### Problem requirements
The line that contains "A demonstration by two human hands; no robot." marks the start. Output it and all remaining lines exactly, through the final line of the listing.

╭──

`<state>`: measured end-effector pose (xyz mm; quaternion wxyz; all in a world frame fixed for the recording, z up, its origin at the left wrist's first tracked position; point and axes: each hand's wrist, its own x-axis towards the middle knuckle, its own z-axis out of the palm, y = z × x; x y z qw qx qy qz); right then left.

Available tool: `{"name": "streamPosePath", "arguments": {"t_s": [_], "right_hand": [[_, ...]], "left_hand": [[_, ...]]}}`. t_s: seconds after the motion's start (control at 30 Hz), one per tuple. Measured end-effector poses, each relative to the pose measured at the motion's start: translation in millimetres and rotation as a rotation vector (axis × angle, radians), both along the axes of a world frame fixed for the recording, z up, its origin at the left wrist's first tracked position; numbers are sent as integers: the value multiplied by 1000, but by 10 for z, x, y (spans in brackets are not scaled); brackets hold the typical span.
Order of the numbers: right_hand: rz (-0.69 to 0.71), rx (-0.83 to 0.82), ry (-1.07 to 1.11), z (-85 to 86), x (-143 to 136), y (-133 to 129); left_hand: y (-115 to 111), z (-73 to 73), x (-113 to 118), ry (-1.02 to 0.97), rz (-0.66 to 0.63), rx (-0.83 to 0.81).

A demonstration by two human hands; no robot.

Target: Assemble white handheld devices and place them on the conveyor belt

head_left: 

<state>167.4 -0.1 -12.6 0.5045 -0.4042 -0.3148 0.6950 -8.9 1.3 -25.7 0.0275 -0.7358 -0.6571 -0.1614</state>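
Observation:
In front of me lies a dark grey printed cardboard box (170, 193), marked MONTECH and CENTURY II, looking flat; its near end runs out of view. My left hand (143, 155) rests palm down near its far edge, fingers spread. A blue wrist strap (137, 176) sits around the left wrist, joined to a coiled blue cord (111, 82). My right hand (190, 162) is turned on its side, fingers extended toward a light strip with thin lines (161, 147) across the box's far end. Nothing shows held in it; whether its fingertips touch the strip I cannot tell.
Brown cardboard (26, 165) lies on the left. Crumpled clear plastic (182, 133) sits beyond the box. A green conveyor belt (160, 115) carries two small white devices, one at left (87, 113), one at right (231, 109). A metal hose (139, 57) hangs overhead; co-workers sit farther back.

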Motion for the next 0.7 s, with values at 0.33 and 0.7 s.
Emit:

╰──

### Your solution
A demonstration by two human hands; no robot.

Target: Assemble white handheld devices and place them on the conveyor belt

head_left: 

<state>167.4 -0.1 -12.6 0.5045 -0.4042 -0.3148 0.6950 -8.9 1.3 -25.7 0.0275 -0.7358 -0.6571 -0.1614</state>
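Observation:
In front of me lies a dark grey printed cardboard box (170, 193), marked MONTECH and CENTURY II, looking flat; its near end runs out of view. My left hand (143, 155) rests palm down near its far edge, fingers spread. A blue wrist strap (137, 176) sits around the left wrist, joined to a coiled blue cord (111, 82). My right hand (190, 162) is turned on its side, fingers extended toward a light strip with thin lines (161, 147) across the box's far end. Nothing shows held in it; whether its fingertips touch the strip I cannot tell.
Brown cardboard (26, 165) lies on the left. Crumpled clear plastic (182, 133) sits beyond the box. A green conveyor belt (160, 115) carries two small white devices, one at left (87, 113), one at right (231, 109). A metal hose (139, 57) hangs overhead; co-workers sit farther back.
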
Motion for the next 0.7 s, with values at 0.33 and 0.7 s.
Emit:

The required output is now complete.